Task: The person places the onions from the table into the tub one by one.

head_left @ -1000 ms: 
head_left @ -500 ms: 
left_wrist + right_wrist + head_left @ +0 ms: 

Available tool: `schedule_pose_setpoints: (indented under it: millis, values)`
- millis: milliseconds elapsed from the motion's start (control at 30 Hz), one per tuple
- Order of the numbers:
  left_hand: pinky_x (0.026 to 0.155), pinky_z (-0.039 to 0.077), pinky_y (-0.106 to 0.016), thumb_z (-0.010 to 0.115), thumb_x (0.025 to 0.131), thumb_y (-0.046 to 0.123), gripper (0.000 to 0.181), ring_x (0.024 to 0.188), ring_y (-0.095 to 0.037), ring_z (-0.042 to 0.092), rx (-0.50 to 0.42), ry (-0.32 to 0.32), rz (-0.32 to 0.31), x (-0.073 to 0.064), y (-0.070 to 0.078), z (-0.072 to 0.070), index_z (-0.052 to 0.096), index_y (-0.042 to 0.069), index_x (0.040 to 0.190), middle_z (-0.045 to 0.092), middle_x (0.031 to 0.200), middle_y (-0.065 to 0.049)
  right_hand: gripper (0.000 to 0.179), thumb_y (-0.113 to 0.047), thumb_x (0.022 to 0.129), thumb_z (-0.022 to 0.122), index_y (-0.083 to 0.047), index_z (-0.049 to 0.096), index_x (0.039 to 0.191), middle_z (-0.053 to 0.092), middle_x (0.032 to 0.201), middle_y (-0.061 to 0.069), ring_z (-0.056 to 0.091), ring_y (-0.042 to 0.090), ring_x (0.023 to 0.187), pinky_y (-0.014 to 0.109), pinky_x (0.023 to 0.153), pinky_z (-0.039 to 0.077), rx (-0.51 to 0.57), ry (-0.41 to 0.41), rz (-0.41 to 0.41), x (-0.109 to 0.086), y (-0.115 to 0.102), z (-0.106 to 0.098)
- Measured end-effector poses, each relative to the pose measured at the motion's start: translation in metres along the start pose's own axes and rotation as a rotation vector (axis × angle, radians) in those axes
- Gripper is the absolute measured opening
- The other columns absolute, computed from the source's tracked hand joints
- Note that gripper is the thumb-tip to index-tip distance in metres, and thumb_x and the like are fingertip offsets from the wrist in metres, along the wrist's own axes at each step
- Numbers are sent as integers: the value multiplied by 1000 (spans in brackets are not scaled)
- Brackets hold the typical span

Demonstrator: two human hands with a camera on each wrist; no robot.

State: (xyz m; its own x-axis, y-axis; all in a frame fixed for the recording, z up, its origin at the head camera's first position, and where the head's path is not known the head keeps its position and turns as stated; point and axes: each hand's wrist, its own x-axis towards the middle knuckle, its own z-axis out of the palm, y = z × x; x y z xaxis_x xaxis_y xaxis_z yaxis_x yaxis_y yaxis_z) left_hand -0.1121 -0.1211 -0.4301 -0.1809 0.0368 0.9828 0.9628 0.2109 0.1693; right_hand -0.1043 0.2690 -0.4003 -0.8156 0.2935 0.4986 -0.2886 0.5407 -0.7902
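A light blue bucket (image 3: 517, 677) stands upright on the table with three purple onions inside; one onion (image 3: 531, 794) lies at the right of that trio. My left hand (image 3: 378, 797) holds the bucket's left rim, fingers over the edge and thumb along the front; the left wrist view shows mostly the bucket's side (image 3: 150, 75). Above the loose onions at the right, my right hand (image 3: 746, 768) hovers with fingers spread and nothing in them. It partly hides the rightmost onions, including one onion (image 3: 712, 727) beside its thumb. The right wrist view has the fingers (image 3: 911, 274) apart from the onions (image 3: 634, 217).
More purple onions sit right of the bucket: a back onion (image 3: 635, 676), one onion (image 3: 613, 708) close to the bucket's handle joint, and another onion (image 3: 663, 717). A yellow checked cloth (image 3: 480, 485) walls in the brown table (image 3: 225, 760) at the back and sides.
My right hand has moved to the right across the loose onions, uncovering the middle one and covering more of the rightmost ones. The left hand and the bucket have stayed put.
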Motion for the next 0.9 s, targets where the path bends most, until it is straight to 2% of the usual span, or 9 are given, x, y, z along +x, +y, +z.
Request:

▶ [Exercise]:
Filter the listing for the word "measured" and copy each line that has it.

▶ [Solution]:
- Measured end-effector poses, each relative to the pose measured at the motion's start: translation in metres along the start pose's own axes and rotation as a rotation vector (axis × angle, radians) in those axes
- Gripper is the absolute measured opening

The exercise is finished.